Punters were well and truly stunned when Jackson did not take the Vodacom Durban July crown, but Durban designer Tammy Sturrock was a sure winner from the start.
The 22-year-old’s interpretation of the theme, “A Material World”, stood out even when she competed with another 100 hopefuls at Greyville a couple of months ago to be selected for the semi-finals of the prestigious Young Designer’s Award contest.
But she had to wait until Saturday when the judges – including Miss South Africa Melinda Bam – declared her the winner.
“This is the first competition I have entered and I am so excited,” said Sturrock, a third-year fashion design student at Durban University of Technology. She has now vowed to enter other competitions.

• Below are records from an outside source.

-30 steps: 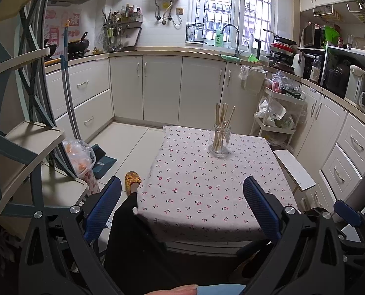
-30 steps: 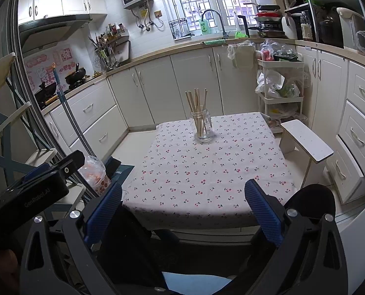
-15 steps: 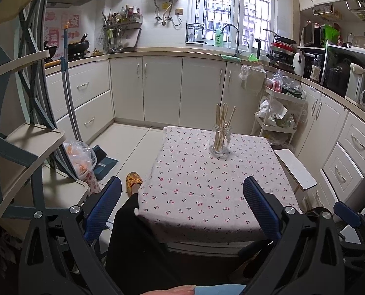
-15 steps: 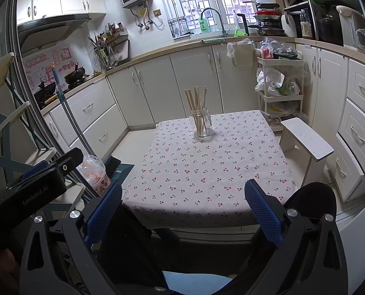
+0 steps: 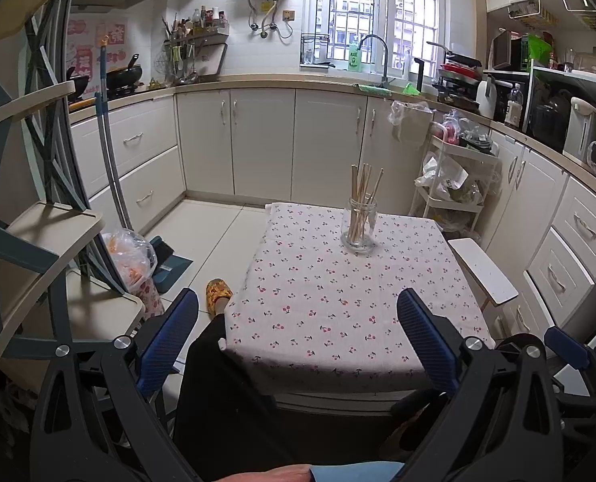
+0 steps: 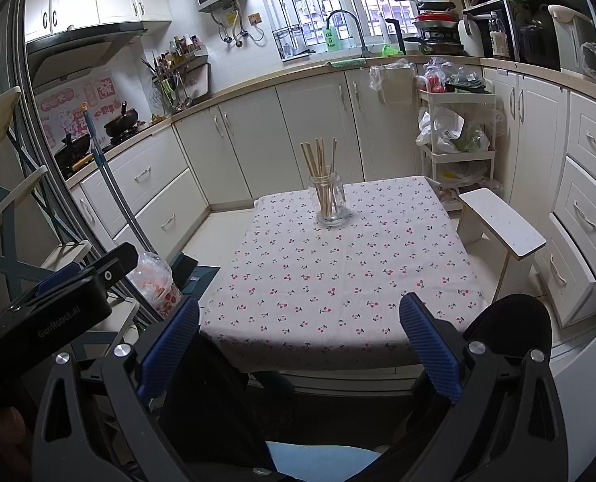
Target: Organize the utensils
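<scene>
A clear glass jar (image 5: 359, 228) holding several wooden chopsticks (image 5: 363, 190) stands upright near the far edge of a small table with a cherry-print cloth (image 5: 338, 301). The jar (image 6: 330, 203) and its chopsticks (image 6: 320, 166) also show in the right wrist view. My left gripper (image 5: 298, 313) is open and empty, held back from the table's near edge. My right gripper (image 6: 300, 321) is open and empty, also short of the near edge. The left gripper's body (image 6: 57, 301) shows at the left of the right wrist view.
A white stool (image 5: 482, 269) stands right of the table, a white trolley (image 5: 454, 184) behind it. Drawers (image 6: 587, 209) line the right wall. A shelf unit (image 5: 37, 241), mop handle (image 5: 109, 168), plastic bag (image 5: 131, 259) and a yellow slipper (image 5: 217, 295) lie at left.
Both grippers have drawn back slightly from the table and stay open. The jar and chopsticks have not moved.
</scene>
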`<state>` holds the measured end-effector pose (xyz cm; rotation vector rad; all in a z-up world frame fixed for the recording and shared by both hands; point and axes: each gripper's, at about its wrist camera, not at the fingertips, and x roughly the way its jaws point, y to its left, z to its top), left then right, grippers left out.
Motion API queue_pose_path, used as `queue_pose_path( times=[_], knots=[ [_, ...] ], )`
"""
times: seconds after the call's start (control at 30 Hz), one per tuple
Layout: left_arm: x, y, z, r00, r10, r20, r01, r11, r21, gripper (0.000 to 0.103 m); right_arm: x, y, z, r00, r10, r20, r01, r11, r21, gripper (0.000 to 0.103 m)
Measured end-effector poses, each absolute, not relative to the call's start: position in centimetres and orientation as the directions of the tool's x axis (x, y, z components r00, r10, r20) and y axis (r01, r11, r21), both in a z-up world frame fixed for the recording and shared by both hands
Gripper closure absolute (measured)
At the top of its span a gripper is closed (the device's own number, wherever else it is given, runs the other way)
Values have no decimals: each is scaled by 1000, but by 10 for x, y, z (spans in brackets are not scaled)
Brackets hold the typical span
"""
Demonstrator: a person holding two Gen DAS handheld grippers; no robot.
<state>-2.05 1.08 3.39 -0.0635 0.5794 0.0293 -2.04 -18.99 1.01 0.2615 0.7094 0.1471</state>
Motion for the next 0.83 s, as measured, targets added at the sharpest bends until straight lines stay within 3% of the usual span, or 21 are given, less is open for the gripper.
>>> queue_pose_path(
  times=[0.83],
  knots=[
    [-14,8,26,816,-29,-577,-7,998,-60,8,-21,-192,7,743,224,-631,-39,955,293,7]
  ],
)
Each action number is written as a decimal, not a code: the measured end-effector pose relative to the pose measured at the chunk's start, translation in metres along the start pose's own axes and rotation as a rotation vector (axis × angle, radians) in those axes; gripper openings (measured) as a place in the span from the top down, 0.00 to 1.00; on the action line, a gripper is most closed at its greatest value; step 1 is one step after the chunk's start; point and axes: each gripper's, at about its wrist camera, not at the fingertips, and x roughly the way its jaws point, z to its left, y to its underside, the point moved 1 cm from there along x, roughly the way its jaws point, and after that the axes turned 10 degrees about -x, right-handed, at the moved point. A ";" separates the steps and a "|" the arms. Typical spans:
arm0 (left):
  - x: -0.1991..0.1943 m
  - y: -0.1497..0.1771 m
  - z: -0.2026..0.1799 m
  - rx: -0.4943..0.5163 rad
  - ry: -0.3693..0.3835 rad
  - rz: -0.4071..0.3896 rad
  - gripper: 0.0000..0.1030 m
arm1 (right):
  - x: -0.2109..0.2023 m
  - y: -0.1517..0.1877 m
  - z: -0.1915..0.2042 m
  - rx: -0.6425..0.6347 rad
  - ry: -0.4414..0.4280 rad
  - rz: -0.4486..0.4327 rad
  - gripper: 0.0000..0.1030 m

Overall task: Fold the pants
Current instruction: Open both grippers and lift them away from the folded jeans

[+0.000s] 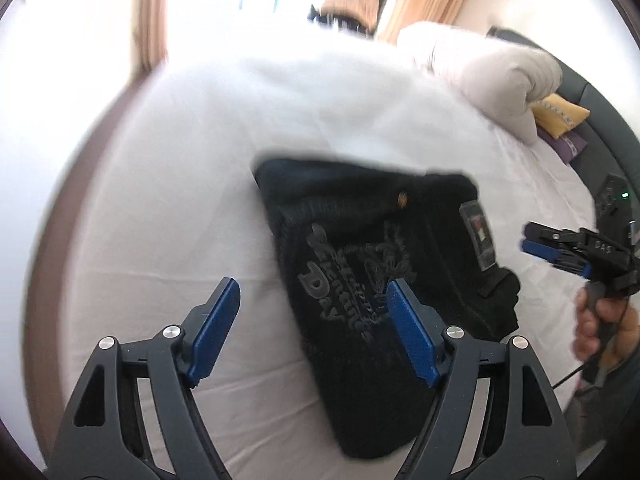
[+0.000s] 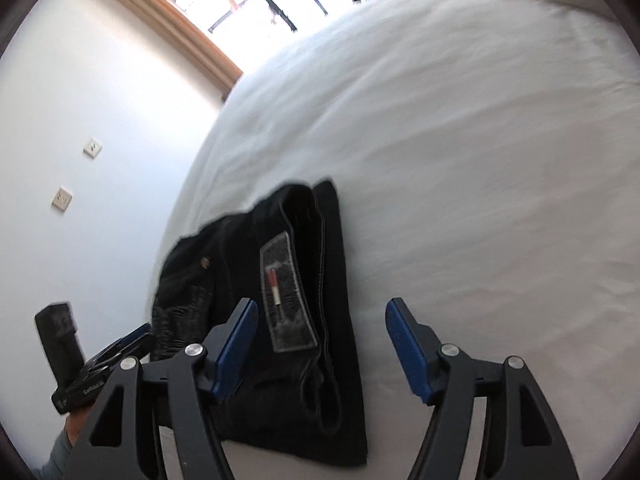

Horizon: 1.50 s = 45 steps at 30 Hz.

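Note:
Black pants (image 1: pixel 372 280) lie folded into a compact bundle on the white bed sheet (image 1: pixel 160 220), with grey lettering and a grey waist label facing up. They also show in the right wrist view (image 2: pixel 280 320), with the waistband on top. My left gripper (image 1: pixel 314 304) is open and empty, held above the bundle's near left side. My right gripper (image 2: pixel 322 320) is open and empty, held above the bundle's right edge. The right gripper also shows in the left wrist view (image 1: pixel 560 250), to the right of the pants.
A rolled white duvet (image 1: pixel 492 80) and yellow and purple cushions (image 1: pixel 560 118) lie at the head of the bed. A window with tan curtains (image 2: pixel 176 20) is beyond the bed. A white wall with sockets (image 2: pixel 62 198) is on the left.

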 end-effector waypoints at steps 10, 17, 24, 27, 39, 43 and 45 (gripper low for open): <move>-0.254 0.038 -0.063 0.140 -0.357 -0.797 0.00 | -0.175 0.036 0.120 -0.258 0.297 -0.589 0.00; -0.365 0.048 -0.080 0.134 -0.214 -0.906 0.00 | -0.278 0.058 0.201 -0.455 0.413 -0.912 0.00; -0.409 0.061 -0.085 0.166 -0.164 -0.865 0.00 | -0.313 0.067 0.239 -0.532 0.430 -0.938 0.00; -0.411 0.060 -0.078 0.122 -0.121 -0.789 0.00 | -0.316 0.080 0.236 -0.488 0.405 -0.902 0.00; -0.279 0.076 -0.059 0.025 -0.264 -0.399 0.00 | -0.269 0.094 0.190 -0.336 0.456 -0.626 0.00; -0.207 0.098 -0.052 -0.016 -0.257 -0.162 0.00 | -0.234 0.098 0.181 -0.320 0.485 -0.498 0.00; -0.180 0.106 -0.047 -0.020 -0.257 -0.087 0.00 | -0.218 0.099 0.179 -0.313 0.480 -0.442 0.00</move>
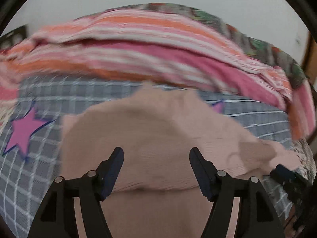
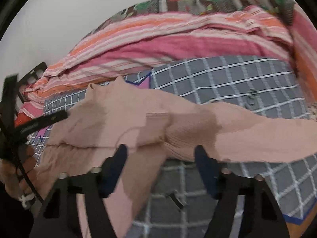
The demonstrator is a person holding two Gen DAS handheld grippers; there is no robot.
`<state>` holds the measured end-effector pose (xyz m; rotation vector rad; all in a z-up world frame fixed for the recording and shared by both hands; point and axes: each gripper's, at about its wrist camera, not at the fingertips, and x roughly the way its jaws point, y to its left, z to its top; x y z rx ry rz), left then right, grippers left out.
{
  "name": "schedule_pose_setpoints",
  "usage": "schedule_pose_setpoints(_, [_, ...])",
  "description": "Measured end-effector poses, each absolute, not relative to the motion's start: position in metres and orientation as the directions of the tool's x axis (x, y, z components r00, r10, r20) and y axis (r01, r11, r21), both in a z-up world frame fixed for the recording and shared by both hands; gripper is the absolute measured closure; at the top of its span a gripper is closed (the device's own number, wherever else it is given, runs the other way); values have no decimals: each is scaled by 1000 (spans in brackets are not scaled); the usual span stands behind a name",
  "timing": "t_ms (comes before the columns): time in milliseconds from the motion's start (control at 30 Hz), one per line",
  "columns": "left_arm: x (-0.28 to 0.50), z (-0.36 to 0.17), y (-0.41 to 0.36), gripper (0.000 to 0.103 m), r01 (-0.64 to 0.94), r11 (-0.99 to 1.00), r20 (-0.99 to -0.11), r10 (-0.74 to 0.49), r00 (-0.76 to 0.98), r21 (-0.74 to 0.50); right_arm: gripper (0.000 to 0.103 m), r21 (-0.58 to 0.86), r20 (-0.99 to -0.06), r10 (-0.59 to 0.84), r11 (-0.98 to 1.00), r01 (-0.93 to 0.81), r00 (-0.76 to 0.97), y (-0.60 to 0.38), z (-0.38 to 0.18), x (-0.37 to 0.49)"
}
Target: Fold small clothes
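Grey checked bedding (image 2: 227,77) with pink stars covered the bed, its far side buried under a rumpled pink-and-orange striped blanket (image 1: 138,45). A dusty-pink knit garment (image 1: 150,127) lay spread across the checks, blurred, its near hem cut off by the frame. The left claw (image 1: 156,154) hung over it with jaws apart, pressing nothing. The right claw (image 2: 160,152) also stood open, a fold of the garment between its fingers, contact unclear.
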<state>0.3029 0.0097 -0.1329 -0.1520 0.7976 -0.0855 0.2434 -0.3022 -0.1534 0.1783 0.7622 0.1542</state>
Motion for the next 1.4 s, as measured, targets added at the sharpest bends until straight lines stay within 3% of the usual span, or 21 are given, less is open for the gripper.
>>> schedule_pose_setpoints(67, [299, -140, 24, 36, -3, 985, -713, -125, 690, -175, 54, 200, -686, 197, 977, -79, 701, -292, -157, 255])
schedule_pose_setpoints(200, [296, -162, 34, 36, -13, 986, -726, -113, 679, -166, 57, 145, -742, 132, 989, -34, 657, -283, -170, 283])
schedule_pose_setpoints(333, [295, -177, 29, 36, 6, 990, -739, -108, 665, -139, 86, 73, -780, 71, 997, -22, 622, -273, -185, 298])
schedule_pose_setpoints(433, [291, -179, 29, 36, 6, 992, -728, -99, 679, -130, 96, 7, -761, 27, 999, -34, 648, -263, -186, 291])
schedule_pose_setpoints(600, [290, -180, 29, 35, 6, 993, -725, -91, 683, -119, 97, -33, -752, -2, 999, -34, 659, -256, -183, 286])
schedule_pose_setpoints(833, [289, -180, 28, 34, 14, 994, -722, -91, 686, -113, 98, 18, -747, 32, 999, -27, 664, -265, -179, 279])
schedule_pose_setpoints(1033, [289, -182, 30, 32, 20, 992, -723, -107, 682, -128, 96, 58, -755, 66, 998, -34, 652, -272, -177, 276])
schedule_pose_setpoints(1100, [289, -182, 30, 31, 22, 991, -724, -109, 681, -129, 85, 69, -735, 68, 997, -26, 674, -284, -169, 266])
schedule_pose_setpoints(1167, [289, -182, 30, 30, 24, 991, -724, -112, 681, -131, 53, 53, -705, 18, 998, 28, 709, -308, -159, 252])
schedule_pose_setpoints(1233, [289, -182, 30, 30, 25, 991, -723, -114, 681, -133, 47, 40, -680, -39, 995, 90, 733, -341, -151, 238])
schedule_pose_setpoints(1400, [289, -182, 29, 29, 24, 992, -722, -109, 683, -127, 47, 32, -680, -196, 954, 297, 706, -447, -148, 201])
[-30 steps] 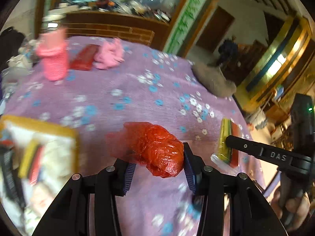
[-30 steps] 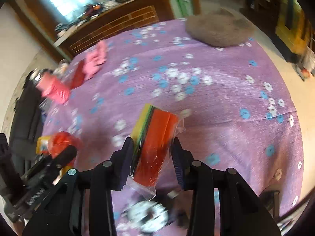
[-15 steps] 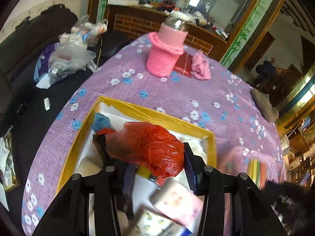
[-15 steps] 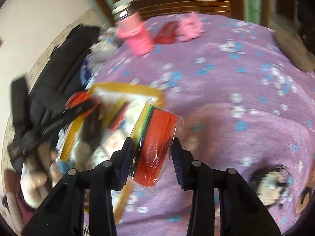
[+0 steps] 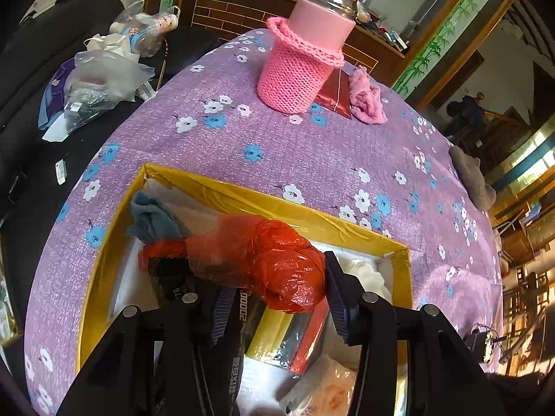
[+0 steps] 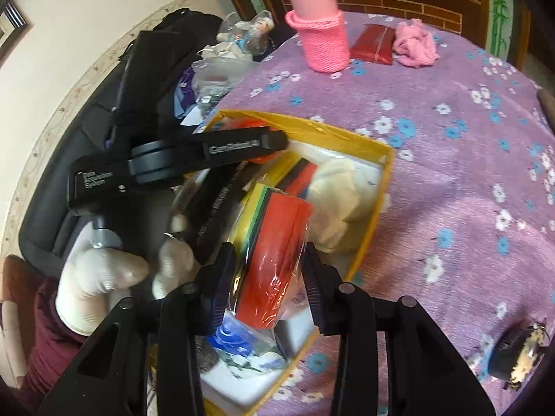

She will be working for local designer Terrence Bray next year and a further possibility is a collaboration with her brother Brendon, a lecturer at a fashion college in Joburg.
Nika Couture won the avant garde competition. Its nautical-inspired dress had a full skirt made of number plates and was modelled by Kristelle Strydom.
The Exceptional Hat and Fascinator Contest was won by Julia Cronje. The Best Classic Racewear competition was won by Rose Khumalo for her demure cream dress that was intricately woven on the body, while the winners of the Most Striking Couple were Nikki and John Roux, who wore outfits designed by Nikki Roux.
Mmuso Mpilopai of Bloemfontein scooped the hotly contested Fashion Challenge title.
Local designer Brenda Quin, who showed off three outfits in the invited designer showcase, said she had “enjoyed every minute” of interpreting the “Material World” theme.
She cut a coat down into a jacket for one model and used the leftovers to create trousers for her male mode. She also converted an old duvet cover into a skirt. The male model’s outfit was “a mixture of everything”, and his white shirt was dyed a calico colour using tea bags. The skirt of another model was fashioned from old tablecloths, lace dresses and crochet doilies.
Accessories were old curtain tie-backs, converted floral displays from her bathroom, bracelets fashioned from old cotton reels covered with cardboard and buttons, and handbags converted into hats.
Designer Thabiso Mfaba chose, for his own outfit, bright red and green, complete with matching shoes.
“I believe every shoe should go with every outfit,” he said.
Pretoria designer Annike Badenhorst got attention with the handbags she made for herself and her model, Annike van der Merwe.
Their clutch bags were made from placemats, with lining and magnetic clips holding the contents in place.
These were among the many ways that racegoers, inspired by the theme, reused, remodelled and re-purposed outfits.